=== The problem ===
Say how many lines in the material below contain the word "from", giving the number alone.

=== Provided data ===
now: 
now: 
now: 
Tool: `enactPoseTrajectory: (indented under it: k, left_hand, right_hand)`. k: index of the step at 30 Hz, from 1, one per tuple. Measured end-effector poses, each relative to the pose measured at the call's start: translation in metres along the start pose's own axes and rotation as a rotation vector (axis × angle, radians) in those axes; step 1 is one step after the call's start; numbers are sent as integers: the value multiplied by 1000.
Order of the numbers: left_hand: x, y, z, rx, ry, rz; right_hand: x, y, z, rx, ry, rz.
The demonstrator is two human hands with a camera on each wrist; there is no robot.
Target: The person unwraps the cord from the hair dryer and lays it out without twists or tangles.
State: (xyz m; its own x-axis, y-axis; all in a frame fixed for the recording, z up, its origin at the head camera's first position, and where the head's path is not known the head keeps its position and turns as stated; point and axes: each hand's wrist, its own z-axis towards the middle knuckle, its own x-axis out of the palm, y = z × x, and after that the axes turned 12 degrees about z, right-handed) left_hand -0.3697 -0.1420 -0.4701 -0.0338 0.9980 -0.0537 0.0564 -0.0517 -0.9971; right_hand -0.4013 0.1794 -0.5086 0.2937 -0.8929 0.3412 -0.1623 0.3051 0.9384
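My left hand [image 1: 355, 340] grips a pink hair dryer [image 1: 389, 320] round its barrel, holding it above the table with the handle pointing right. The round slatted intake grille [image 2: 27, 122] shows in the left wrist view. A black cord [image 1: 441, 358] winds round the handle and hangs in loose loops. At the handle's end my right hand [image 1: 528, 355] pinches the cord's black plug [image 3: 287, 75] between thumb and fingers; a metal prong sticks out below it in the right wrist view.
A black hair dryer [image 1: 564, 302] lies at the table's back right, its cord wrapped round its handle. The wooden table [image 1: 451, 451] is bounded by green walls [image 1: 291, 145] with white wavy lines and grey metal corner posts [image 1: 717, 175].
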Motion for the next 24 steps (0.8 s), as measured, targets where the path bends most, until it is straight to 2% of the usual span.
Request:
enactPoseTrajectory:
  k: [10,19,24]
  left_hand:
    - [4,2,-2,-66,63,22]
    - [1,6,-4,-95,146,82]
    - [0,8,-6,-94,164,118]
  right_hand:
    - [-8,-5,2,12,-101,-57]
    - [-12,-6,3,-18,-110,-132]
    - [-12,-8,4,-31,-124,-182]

=== Written solution ===
2